We finished the game and left the ice to head back to our dressing room. After leaving the ice, we walked through the doors leading to the hallway underneath the stands and to our locker room. Chezy was still there. He was still being treated, but the initial urgency had given way to a more practiced level of activity. In short, the situation was stable. They loaded him up and took him to the hospital, but his ordeal was just beginning. He would spend 5 hours in surgery just to repair the artery, then would have to endure further surgery to reattach the tendons and then close everything up. After that, he had a long and arduous rehabilitation process to regain feeling and control in his wrist, hand, and fingers. When I last spoke to him, he said he still doesn’t have full feeling in his little fingers. But I’m happy to report that he returned to the Roadrunners before the end of that season and is still playing hockey today (currently in the CHL with the Missouri Mavericks).

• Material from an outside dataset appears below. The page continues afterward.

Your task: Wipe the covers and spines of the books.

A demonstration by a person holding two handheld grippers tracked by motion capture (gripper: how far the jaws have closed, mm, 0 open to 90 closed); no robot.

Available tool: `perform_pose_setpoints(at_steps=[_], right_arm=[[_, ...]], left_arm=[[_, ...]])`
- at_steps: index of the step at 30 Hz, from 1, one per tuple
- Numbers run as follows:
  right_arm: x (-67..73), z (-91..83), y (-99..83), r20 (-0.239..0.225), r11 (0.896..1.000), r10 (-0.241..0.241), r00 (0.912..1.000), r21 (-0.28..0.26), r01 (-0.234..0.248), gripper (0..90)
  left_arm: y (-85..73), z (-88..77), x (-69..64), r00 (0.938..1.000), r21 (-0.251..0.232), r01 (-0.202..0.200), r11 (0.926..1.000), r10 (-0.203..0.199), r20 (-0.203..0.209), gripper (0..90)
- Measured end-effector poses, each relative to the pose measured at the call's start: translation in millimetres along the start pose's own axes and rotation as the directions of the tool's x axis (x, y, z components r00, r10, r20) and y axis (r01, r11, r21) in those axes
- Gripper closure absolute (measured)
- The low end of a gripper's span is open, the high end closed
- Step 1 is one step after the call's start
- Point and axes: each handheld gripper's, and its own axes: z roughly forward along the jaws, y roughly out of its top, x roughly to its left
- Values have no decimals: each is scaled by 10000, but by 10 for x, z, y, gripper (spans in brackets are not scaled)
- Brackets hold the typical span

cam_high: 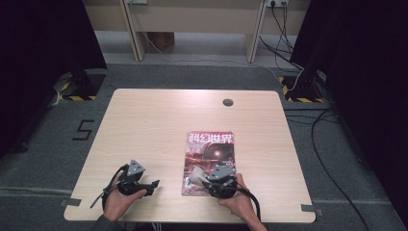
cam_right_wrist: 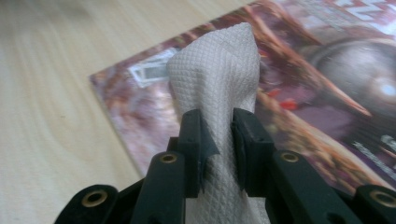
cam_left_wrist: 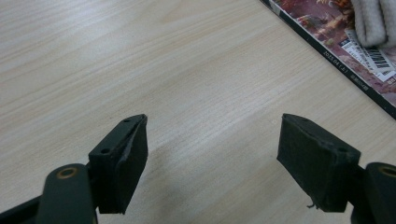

I also had a very similar situation (eerily similar) occur last season with the Evansville Icemen in an ECHL game against the Everblades in Florida, with an equally adept response by Icemen Trainer Brian Patafie. I’m happy to report that that player, Josh Beaulieu, returned to the Icemen this season and was named Captain. Both he and Pszenyczny are tough individuals (and great guys, to boot). They also owe a huge debt of gratitude to the quick response of their Trainers and the EMTs who were on the scene, medical professionals who know how to respond to a crisis.